The synagogue is a symmetrical building which has adopted a neo-classical style and colonial architecture. The design of the building was influenced by the Late Renaissance architectural style in Britain. The building has a repetitive sequence of Palladian arcades and pedestals and within the building, the hall has traditional Roman columns and rusticated walls which is bare of any decoration or image. Along the corners and sides of the building are pilasters topped with decorative capitals. The synagogue's doorways are also adorned with arches with classical keystone architecture. A covered porch fronts the building with steps leading up to the vestibule originally designed for horse carriages.
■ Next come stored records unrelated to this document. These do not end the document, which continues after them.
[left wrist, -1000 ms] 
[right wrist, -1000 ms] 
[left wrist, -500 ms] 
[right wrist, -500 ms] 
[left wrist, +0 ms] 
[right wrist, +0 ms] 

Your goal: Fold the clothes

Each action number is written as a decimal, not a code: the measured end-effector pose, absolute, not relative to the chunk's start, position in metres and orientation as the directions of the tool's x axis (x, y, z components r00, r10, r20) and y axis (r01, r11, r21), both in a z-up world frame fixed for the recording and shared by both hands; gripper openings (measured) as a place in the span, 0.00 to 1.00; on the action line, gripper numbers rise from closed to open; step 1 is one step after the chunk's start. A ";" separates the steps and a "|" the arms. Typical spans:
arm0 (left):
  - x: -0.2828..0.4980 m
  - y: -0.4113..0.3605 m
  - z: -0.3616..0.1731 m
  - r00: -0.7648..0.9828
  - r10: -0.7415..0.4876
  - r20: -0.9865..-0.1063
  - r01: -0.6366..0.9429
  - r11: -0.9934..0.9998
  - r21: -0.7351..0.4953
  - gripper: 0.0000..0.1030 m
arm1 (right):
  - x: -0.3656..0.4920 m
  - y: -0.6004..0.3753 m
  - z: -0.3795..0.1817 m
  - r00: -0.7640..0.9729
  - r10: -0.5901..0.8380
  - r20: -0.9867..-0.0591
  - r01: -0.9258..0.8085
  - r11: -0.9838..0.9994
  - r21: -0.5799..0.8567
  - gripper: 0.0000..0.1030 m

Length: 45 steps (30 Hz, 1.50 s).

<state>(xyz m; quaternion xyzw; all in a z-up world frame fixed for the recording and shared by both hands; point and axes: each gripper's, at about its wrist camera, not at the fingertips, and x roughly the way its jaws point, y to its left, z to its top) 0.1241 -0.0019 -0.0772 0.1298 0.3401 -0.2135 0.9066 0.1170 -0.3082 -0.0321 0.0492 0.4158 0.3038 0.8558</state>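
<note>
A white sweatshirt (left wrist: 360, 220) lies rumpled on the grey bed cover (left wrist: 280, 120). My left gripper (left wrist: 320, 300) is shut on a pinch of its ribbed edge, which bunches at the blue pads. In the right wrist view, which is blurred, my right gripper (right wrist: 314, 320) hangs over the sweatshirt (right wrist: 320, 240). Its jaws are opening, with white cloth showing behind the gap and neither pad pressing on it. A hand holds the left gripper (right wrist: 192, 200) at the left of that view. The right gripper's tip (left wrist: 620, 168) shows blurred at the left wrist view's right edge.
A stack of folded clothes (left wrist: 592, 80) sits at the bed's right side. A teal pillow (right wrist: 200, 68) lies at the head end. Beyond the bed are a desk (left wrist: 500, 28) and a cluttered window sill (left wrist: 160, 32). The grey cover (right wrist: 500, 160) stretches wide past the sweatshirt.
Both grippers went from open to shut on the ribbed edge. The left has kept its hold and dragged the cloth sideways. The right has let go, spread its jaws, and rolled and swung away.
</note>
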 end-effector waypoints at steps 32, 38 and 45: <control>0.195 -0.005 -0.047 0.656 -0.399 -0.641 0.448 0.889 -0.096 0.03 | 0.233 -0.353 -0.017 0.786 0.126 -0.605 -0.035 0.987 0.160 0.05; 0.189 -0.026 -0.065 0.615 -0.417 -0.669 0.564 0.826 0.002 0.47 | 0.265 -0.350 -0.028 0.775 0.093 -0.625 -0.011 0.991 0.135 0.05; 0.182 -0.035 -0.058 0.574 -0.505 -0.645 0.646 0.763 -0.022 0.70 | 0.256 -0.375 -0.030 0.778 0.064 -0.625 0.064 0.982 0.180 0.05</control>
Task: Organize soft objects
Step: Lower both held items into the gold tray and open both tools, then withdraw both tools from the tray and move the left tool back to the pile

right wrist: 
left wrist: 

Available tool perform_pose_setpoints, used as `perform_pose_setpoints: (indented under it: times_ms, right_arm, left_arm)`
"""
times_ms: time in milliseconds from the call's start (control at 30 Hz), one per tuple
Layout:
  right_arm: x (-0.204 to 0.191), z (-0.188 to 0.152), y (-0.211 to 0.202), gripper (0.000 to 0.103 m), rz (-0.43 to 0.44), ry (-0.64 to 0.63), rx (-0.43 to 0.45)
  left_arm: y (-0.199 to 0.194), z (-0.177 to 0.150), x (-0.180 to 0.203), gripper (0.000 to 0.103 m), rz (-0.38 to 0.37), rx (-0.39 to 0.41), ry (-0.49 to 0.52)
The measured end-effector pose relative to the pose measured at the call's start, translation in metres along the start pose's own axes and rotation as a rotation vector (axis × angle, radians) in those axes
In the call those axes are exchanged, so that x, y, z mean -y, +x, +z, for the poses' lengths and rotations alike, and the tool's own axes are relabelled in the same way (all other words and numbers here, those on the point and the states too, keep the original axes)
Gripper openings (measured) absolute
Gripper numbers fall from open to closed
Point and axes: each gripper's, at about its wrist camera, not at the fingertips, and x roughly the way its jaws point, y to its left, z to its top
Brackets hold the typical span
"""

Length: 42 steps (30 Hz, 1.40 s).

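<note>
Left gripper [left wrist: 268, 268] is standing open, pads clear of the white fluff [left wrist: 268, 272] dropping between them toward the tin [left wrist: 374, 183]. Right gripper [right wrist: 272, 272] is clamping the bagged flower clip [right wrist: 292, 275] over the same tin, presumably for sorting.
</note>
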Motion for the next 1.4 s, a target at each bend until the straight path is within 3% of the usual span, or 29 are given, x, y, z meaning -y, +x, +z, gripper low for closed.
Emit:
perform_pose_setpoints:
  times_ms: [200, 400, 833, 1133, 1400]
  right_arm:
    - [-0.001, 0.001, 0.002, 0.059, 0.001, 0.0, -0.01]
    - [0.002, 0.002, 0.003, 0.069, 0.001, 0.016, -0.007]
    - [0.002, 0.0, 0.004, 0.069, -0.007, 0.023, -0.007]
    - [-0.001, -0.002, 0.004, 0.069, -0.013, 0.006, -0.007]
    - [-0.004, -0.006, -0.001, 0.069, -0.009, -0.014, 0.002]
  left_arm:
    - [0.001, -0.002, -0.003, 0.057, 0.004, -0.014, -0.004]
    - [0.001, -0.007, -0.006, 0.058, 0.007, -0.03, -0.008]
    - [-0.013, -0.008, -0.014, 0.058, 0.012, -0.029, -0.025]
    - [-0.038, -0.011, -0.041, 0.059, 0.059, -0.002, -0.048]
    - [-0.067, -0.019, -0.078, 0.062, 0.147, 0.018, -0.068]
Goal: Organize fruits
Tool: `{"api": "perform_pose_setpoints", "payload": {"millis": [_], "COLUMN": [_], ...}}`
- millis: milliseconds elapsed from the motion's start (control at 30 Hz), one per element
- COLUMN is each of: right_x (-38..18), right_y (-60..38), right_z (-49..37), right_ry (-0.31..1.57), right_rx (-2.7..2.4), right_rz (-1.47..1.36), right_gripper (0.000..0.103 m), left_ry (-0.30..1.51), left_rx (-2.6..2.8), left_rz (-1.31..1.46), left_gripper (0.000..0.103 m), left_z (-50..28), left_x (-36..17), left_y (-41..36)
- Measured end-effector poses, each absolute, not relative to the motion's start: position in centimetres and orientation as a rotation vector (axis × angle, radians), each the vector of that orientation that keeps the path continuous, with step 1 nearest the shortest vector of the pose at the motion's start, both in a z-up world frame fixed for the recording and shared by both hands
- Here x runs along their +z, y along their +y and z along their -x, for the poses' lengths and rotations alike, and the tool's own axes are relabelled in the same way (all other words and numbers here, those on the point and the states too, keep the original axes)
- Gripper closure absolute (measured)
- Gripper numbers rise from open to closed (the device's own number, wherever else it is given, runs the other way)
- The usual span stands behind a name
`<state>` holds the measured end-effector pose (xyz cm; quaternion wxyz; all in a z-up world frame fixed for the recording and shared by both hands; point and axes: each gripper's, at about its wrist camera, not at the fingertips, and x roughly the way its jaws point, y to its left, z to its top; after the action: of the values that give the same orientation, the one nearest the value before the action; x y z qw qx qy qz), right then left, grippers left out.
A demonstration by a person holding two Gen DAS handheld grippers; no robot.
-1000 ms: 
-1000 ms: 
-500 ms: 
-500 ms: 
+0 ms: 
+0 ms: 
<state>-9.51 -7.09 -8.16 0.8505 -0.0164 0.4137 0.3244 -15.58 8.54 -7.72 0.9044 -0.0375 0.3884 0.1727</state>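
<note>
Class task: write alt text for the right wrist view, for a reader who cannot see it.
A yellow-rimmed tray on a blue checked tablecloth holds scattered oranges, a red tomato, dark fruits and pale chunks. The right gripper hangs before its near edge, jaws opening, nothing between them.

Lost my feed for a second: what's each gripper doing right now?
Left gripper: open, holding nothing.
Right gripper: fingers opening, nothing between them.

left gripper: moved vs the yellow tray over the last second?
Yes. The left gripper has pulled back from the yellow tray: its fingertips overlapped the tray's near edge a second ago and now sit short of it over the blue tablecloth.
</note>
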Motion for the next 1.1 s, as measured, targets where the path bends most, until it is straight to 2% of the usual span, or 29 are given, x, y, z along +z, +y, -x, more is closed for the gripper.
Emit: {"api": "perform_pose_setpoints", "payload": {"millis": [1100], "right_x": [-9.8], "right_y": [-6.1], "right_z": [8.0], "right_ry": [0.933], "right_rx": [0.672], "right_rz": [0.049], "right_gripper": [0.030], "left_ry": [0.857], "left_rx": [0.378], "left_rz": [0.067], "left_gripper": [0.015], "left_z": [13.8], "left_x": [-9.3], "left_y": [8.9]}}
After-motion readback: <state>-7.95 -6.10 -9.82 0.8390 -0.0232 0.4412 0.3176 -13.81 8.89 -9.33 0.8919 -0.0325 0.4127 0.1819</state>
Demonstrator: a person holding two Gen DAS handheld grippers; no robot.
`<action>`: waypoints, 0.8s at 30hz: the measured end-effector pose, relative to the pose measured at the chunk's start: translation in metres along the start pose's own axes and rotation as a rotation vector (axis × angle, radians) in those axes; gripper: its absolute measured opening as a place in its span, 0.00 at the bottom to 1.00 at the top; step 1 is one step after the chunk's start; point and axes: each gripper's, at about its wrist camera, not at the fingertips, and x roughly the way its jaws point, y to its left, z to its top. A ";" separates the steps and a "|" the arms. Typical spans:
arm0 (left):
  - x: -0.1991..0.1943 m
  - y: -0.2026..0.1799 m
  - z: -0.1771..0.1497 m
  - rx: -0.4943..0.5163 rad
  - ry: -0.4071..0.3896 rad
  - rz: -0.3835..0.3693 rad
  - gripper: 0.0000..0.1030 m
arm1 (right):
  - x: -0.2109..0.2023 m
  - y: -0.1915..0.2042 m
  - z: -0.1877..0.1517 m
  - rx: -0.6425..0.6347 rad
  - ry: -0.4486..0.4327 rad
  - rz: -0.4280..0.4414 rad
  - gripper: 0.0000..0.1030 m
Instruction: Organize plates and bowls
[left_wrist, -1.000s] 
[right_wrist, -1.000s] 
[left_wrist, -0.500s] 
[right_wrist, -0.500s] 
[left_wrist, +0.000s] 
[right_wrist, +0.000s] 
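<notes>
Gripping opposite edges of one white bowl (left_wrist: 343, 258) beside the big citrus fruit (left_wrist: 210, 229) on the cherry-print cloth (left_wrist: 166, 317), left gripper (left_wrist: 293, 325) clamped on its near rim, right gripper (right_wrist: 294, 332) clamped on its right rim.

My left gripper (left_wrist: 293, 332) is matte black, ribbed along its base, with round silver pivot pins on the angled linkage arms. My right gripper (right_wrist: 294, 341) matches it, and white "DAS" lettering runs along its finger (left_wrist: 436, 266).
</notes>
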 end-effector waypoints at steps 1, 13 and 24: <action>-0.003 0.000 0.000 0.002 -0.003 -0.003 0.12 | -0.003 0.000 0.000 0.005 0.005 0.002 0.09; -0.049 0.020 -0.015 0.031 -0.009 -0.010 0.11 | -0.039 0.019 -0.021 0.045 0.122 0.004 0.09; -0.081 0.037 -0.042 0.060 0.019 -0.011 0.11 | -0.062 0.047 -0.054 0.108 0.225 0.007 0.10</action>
Most of the windows are of a similar rectangular design and are timber-louvred. The windows are an important feature of a synagogue because based on the Talmud, Jewish synagogues are required to have windows. Despite the deliberate simple design of the synagogue, the building still remains to be elegant due to the combination of its timber-louvred windows, marble floors and red carpets with teak and rattan pews.

The prayer hall is facing west towards Jerusalem and the bimah, an elevated platform in the centre, faces the alcove known as the hekhal', which is used to store the Torah scrolls, that is at the West wall of the hall. The parochet which is an embroidered fringed curtain that is rich in details is used to cover the Torah ark. In front of it hangs the sanctuary lamp which signifies the eternal flame that burned in the former Temple of Jerusalem.